What you will do: Using the listing below, report each line holding the string "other".

Data below:

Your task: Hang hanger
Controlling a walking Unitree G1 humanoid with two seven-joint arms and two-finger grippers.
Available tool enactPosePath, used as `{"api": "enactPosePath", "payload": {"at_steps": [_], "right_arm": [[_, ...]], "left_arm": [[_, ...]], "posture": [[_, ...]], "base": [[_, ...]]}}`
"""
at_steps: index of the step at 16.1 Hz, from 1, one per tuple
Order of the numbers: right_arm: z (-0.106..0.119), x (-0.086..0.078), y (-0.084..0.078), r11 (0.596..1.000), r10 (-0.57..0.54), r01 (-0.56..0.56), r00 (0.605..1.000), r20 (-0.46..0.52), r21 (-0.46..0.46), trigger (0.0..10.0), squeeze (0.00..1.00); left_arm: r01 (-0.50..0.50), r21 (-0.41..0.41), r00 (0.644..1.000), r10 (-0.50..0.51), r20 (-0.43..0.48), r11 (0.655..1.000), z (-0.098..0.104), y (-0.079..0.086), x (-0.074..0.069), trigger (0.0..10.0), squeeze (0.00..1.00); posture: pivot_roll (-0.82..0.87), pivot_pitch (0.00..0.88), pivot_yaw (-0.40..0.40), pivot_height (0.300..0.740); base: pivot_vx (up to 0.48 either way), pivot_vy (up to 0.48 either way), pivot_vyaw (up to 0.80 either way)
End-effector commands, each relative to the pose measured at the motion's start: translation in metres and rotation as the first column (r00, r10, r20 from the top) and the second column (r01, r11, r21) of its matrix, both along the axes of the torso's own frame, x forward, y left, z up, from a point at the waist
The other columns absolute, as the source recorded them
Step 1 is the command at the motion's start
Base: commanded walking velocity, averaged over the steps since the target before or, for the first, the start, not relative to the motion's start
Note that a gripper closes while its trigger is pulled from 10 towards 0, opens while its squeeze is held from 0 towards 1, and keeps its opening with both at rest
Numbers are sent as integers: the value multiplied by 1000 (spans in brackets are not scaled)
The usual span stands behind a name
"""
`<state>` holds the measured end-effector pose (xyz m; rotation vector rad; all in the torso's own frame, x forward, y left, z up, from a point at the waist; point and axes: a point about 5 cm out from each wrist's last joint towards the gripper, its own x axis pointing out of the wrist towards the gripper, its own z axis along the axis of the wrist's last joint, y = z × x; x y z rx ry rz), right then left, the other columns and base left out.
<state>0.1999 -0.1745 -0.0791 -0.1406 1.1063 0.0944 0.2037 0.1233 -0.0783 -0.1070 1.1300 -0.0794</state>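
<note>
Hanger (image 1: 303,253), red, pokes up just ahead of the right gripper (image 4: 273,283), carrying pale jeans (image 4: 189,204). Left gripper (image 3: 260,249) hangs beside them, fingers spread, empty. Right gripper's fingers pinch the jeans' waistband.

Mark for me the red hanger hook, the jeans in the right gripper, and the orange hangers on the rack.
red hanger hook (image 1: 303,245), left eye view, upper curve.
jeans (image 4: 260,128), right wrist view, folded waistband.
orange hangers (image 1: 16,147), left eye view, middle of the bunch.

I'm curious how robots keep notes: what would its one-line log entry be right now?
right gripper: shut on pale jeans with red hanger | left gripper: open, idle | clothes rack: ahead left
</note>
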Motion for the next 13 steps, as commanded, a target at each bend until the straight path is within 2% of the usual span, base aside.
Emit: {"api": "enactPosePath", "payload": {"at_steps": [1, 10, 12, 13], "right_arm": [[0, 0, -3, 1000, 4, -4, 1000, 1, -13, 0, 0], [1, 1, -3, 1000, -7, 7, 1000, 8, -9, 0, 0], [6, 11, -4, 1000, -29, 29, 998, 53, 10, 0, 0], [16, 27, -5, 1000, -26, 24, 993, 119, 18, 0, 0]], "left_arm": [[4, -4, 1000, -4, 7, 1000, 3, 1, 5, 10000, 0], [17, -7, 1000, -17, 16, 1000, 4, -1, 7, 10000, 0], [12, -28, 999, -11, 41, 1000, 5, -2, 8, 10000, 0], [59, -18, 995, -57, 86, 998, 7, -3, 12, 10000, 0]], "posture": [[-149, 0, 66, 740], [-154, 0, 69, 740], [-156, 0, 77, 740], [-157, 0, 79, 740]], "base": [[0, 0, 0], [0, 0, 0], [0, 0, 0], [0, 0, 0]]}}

Solution to the exercise:
The other columns absolute, as the source recorded them
`<state>` holds the measured end-effector pose (xyz m; rotation vector rad; all in the torso's own frame, x forward, y left, z up, from a point at the waist; point and axes: a point about 5 cm out from each wrist's last joint towards the gripper, its own x axis pointing out of the wrist towards the gripper, its own z axis along the axis of the wrist's last joint, y = z × x; x y z rx ry rz), right then left, the other columns and base left out.

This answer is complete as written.